1. The applicants complain under Article 8 of the Convention that the decision of the domestic courts to (a) temporarily deprive the first applicant of the right of custody; (b) place the second and third applicants in the public care; and (c) fine the first applicant for refusing to surrender the second and third applicants, had violated the applicants’ right to respect for their private and family life.

2. The first applicant also complains, under Article 6 § 1 of the Convention, about the way in which the domestic courts assessed the evidence in the above-mentioned civil proceedings.

3. Lastly, the first applicant complains under Article 14 of the Convention, taken in conjunction with Article 6 § 1 and Article 8 thereof, that as a victim of domestic violence, she was discriminated against by the fact that the domestic authorities treated her in the same way as her former husband, S., who had been convicted of domestic violence against her.

QUESTIONS TO THE PARTIES

1. Did the judgments of the Municipal Court of 21 December 2011 and 17 December 2012 amount to interferences with the applicants’ right to respect for their family life, within the meaning of Article 8 § 1 of the Convention? In particular, can the applicants claim to be victims of a violation of their right to respect for their family life as regards the judgment of 21 December 2011 given that, on the one hand, the judgment in question was never enforced, and, on the other hand, the first applicant was fined and criminal proceedings were instituted against her for refusing to comply with that judgment?

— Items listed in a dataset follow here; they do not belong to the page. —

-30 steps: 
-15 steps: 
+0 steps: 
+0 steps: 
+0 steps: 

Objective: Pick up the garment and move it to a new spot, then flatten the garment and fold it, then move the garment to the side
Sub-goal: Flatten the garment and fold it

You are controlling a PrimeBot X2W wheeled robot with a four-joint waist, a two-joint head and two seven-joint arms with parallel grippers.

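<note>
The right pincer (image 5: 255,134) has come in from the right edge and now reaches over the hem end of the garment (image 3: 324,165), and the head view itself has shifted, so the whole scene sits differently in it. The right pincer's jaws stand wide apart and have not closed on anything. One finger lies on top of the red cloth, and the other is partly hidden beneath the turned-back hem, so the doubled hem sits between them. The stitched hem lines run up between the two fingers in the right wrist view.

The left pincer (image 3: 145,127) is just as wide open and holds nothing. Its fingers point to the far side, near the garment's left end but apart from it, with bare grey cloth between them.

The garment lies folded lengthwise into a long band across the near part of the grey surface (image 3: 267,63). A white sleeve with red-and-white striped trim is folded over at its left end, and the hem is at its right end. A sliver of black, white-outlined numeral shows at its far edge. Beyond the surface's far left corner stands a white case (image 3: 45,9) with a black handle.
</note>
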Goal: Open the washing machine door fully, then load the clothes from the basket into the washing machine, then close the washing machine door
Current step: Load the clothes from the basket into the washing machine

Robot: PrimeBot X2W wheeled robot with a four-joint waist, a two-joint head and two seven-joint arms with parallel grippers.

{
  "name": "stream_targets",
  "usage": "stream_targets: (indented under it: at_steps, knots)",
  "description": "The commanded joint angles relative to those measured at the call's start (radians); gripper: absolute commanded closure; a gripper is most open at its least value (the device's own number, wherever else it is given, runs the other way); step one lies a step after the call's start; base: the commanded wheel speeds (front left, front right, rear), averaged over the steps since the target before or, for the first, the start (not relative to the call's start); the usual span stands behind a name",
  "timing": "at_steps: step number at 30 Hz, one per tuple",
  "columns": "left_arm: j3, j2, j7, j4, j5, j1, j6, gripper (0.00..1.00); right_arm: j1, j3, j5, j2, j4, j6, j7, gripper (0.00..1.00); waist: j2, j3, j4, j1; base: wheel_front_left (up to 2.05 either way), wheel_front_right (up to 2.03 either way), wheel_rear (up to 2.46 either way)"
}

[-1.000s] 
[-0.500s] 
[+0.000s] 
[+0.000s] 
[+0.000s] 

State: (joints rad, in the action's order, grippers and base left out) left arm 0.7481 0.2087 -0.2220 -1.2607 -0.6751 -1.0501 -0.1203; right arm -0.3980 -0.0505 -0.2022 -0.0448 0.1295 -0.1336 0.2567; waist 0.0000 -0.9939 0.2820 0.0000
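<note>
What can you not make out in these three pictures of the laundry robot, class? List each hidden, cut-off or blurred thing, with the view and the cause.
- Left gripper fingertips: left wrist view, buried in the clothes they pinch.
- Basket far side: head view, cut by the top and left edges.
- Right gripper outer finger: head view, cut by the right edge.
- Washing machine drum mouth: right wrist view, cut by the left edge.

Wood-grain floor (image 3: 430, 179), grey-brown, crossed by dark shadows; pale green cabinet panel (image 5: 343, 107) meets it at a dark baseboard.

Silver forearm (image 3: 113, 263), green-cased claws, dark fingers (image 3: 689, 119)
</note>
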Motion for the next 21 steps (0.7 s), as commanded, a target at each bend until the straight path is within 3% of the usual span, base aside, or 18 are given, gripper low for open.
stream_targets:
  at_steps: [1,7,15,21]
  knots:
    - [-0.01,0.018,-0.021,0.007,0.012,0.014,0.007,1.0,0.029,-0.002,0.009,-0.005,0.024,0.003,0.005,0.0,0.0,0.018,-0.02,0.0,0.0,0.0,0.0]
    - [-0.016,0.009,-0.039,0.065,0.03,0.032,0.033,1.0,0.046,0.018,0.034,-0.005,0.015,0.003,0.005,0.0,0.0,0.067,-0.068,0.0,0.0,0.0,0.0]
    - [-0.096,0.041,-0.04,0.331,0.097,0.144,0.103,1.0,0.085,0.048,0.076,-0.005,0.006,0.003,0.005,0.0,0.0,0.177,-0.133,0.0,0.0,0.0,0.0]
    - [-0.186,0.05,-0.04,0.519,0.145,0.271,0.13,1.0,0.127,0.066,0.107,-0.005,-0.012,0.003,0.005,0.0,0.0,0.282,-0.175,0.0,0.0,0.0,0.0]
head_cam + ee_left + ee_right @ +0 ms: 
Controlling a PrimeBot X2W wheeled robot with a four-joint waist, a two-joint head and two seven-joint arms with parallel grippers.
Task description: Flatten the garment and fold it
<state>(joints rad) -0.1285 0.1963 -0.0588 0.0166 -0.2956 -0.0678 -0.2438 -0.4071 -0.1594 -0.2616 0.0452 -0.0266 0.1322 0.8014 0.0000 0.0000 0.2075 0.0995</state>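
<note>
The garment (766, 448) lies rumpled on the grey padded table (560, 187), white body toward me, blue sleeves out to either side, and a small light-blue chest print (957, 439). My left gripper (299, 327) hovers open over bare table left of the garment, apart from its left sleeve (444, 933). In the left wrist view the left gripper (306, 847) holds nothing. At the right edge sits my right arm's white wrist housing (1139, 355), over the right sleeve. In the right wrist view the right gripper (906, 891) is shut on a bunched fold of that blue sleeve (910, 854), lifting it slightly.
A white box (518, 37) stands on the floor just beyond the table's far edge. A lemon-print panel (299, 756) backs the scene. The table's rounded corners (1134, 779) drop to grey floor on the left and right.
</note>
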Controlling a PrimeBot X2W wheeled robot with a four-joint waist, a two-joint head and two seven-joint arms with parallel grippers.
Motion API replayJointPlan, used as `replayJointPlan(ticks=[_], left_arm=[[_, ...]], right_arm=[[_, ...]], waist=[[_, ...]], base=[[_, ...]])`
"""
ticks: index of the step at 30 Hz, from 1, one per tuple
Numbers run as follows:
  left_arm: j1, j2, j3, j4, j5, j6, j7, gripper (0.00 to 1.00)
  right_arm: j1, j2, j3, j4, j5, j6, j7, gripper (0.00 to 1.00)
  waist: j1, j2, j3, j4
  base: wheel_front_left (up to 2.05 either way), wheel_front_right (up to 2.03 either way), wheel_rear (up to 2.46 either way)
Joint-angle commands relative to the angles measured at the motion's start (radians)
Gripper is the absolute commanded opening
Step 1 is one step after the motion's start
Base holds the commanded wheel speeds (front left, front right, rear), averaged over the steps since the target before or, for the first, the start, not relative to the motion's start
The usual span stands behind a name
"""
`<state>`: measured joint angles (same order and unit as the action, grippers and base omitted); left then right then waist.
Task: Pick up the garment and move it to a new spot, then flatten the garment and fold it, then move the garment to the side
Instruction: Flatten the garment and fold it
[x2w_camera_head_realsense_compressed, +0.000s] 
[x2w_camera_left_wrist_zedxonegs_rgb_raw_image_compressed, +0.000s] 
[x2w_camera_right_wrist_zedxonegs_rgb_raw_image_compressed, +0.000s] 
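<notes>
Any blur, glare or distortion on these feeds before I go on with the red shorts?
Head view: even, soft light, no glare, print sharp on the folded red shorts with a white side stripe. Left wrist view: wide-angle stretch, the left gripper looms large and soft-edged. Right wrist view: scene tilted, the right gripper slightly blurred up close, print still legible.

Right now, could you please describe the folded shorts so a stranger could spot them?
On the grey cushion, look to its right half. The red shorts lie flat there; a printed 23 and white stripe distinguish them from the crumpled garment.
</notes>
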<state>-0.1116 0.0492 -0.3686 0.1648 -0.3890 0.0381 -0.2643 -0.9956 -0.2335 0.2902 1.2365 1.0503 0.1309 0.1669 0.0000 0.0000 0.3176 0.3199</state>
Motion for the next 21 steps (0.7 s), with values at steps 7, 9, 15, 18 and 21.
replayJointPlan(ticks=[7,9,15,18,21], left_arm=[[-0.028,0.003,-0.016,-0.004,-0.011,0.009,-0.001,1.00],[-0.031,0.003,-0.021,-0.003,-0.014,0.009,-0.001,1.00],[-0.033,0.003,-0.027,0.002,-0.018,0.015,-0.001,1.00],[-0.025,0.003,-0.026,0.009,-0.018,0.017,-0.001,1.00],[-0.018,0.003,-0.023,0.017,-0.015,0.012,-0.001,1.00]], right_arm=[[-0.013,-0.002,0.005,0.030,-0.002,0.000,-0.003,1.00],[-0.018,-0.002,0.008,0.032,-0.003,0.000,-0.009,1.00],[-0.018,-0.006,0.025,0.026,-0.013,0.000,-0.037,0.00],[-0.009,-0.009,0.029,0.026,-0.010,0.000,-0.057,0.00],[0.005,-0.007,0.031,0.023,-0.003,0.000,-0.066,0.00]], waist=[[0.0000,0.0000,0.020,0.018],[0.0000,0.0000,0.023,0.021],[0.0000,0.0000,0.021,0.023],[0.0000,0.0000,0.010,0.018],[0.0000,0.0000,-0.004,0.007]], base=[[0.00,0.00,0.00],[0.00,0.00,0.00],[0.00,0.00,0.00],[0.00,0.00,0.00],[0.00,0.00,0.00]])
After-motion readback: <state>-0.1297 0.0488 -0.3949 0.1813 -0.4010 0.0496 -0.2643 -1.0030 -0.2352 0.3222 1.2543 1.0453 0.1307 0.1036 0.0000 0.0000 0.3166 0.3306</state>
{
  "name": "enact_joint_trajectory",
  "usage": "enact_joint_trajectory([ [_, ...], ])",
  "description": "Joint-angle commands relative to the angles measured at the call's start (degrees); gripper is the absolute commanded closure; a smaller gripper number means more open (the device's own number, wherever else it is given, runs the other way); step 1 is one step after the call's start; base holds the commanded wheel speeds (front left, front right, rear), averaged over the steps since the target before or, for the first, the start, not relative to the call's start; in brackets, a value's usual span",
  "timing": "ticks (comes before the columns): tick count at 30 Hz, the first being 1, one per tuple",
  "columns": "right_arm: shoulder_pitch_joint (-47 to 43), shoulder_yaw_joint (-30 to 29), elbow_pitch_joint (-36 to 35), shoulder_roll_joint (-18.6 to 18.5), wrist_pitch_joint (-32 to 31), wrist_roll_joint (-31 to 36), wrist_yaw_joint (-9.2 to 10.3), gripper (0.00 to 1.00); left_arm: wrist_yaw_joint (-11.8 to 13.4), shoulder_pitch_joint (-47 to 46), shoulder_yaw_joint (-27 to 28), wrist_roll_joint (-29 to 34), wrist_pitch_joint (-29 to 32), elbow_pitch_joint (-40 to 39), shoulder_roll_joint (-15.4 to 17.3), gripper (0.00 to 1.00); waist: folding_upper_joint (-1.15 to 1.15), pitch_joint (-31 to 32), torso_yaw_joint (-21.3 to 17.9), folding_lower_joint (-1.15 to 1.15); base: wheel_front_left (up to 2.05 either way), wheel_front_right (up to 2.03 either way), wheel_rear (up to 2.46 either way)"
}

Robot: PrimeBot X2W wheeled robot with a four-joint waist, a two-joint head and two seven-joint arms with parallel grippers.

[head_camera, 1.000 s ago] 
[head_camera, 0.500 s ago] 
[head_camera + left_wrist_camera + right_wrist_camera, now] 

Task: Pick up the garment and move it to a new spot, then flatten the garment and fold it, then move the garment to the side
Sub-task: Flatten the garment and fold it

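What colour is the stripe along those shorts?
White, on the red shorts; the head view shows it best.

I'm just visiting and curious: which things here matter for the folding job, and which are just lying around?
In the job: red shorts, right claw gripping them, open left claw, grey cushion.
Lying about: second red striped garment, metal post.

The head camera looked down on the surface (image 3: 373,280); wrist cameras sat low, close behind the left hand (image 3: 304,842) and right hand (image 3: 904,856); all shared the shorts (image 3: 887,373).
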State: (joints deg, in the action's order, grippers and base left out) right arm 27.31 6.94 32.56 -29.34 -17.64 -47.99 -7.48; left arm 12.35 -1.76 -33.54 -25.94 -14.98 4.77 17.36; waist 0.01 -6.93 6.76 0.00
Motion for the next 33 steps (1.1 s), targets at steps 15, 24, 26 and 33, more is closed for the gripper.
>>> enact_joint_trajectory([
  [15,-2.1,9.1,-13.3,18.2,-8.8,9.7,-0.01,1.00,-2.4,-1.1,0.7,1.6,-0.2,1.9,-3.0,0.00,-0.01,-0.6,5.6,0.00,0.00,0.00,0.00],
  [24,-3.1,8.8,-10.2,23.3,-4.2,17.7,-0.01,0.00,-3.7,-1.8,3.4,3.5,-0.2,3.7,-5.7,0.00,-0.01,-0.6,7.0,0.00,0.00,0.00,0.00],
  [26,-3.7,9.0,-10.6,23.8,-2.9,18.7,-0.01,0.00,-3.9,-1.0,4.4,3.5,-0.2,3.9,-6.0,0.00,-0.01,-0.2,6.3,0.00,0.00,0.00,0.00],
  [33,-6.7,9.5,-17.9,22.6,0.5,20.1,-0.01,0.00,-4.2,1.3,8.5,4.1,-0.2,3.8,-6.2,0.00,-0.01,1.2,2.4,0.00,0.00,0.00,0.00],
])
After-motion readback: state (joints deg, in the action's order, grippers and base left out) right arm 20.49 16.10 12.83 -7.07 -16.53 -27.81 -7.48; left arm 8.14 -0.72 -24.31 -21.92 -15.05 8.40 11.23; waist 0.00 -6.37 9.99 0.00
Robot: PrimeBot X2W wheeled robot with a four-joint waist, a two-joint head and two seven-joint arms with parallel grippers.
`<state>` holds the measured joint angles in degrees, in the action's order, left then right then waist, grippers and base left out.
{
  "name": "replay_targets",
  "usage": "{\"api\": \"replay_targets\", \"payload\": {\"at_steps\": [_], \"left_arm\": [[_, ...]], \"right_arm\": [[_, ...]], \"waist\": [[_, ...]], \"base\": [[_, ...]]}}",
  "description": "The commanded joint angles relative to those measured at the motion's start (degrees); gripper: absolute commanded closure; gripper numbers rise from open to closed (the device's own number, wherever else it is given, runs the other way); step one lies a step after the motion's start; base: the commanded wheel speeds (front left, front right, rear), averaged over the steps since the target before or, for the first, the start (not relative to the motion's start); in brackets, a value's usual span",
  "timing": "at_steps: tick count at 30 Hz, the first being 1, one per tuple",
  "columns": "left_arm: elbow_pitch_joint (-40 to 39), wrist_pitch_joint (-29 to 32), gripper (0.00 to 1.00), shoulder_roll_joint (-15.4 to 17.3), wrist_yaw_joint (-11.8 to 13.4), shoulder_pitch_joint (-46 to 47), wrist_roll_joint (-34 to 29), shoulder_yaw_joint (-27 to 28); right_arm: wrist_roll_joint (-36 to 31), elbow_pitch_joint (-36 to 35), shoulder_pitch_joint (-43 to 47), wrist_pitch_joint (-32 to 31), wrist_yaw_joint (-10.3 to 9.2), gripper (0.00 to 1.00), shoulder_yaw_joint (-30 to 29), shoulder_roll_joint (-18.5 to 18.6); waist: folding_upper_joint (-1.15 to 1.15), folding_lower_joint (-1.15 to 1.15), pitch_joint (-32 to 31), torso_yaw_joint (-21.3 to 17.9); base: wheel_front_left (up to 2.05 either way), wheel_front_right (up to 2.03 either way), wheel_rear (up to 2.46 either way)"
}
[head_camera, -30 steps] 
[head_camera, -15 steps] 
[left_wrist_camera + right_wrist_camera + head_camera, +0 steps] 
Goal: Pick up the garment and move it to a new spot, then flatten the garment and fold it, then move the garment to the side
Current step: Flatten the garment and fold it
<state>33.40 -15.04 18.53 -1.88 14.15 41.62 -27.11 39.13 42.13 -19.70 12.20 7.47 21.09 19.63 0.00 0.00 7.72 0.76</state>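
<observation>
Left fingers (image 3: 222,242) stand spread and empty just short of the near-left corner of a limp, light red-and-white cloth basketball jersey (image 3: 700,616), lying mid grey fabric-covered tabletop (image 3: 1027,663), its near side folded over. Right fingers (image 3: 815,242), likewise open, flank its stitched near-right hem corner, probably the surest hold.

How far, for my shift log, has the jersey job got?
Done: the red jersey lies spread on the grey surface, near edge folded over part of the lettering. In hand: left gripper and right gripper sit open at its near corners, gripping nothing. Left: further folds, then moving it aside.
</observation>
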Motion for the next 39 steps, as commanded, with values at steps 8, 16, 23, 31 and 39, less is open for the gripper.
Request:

2. If the judgments of the Municipal Court of 21 December 2011 and 17 December 2012 constituted interferences with the applicants’ right to respect for their family life, were the orders to place the second and the third applicant into public care for the period of one year justified in terms of Article 8 § 2?

3. If so, were the decisions to grant the first applicant access rights (only) once a week for two hours under supervision justified in terms of Article 8 § 2?